Dempster, Elizabeth Strachan, ARSA
1909 – 1987
Dempster was born in Greenock. Orphaned, she came to Edinburgh in 1930 where she would be near her guardian, the very Rev. Dr. Charles Warr, HRSA, Chaplain to the RSA (1927-69). She attended classes in the Edinburgh College of Art, under Alexander Carrick as Head of School and Norman Forrest. Her students included Hew Lorimer, Scott Sutherland and Tom Whalen - to name only those who were to become elected members of the RSA. Her experiences were enlarged in the Department of Sculpture in the London Regent Street polytechnic and in pre-War Munich. Throughout her life Elizabeth remained a carver, her medium being either wood or stone. Before the Second World War, she already had to her credit work commissioned for the 1938 Empire Exhibition in Glasgow.

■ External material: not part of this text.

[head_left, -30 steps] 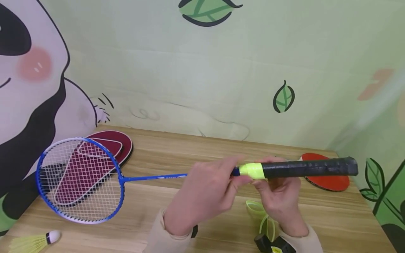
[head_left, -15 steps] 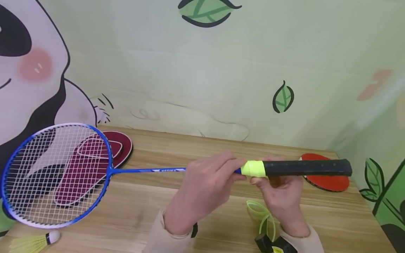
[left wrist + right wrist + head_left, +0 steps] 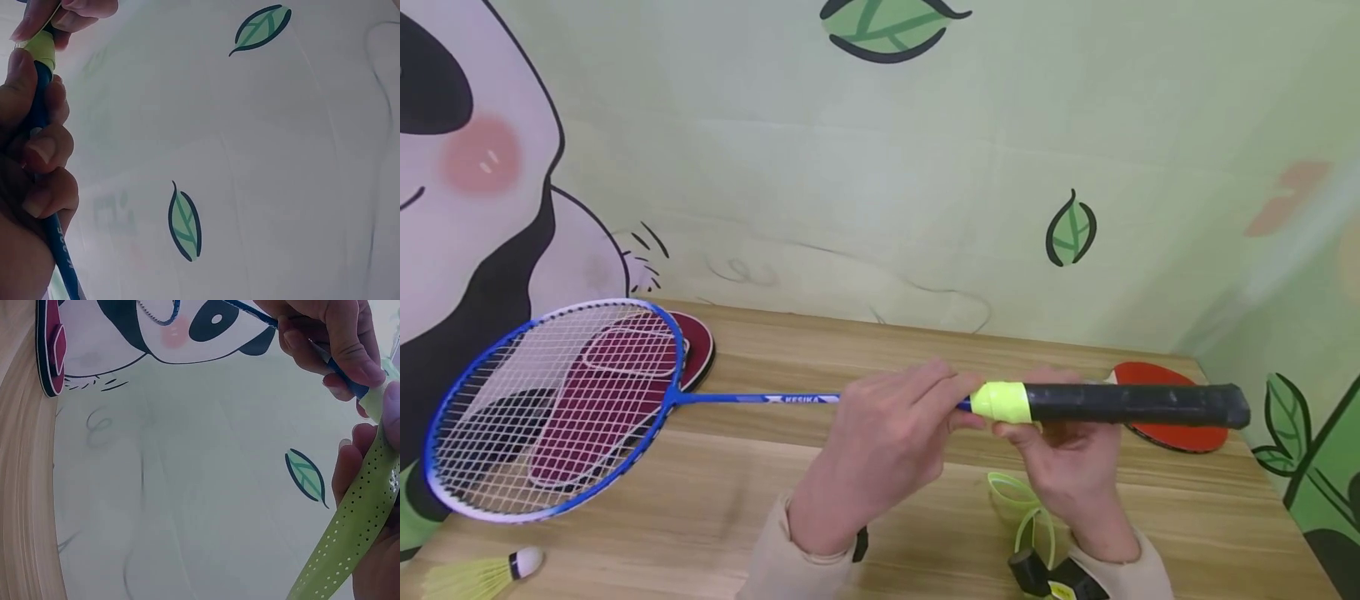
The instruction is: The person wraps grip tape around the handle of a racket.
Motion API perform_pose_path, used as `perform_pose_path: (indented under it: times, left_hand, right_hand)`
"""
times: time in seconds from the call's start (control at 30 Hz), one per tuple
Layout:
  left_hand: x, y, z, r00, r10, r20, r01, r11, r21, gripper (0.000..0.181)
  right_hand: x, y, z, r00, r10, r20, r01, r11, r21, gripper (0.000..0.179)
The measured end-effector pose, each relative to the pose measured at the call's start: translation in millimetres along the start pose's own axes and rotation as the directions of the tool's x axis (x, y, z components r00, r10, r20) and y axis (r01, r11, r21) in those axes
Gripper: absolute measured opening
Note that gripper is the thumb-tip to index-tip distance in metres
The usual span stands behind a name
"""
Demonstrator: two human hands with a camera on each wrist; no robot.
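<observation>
A blue badminton racket point(image 3: 797, 399) spans the head view, its strung head at left and black handle point(image 3: 1150, 406) at right. My left hand point(image 3: 887, 442) grips the shaft just below the handle; in the left wrist view its fingers point(image 3: 50, 147) curl round it. Bright yellow-green grip tape point(image 3: 1000, 402) is wrapped round the handle's shaft-side end. My right hand point(image 3: 1075, 471) pinches the tape there, its thumb at the lower edge of the wrap. From that thumb a loose perforated tape strip point(image 3: 347, 531) trails down in the right wrist view, curling over the table in the head view.
A maroon paddle case point(image 3: 698, 346) lies at the back left, partly behind the racket strings. A yellow shuttlecock point(image 3: 482, 573) rests at the front left. At the back right is a red table-tennis paddle point(image 3: 1180, 435). A printed cloth wall point(image 3: 880, 208) stands behind the wooden table point(image 3: 700, 517).
The racket head has swung up and left, then partly back, and the racket has turned about its shaft. Both hands stay at nearly the same place on it.
</observation>
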State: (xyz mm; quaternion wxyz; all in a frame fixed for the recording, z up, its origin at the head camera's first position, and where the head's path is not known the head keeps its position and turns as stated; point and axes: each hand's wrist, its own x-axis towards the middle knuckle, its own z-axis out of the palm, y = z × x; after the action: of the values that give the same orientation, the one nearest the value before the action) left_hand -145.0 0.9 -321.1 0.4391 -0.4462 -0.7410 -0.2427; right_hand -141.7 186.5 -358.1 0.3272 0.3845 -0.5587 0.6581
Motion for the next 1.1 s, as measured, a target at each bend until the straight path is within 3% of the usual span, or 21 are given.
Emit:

For the High Kirk of St Giles, she carved three large oak figures, Jubal and two 5'6" high Angels. Dempster's career was interrupted by the 1939 War: she enrolled and remained throughout with the nursing service. Returning to Edinburgh after the War, she converted a vacant garage into a well-lit studio whence flowed a steady stream of highly individual works. In St Giles War Memorial Chapel, in 1951, her fours square stone carvings filled the quarters of an austere Cross, being the unusual, albeit appropriate symbols for the four Elements, Fire, Earth, Air and Water. She worked with Charles d'.Orville Pilkington Jackson on the Royal Scots Memorial in Princes Street gardens, and for Hew Lorimer; she was responsible on the exterior of the National Library of Scotland for seven most original relief carvings which surmounts his lofty allegorical figures. For the State Visit of 1953, when the Queen attended the National Service in the High Kirk of St Giles it was Dempster who carved the two blazoned Archangels, St Michael and St Gabriel, standing over the Holy Table on which rested the Honours of Scotland. Dempster was elected ARSA in 1960.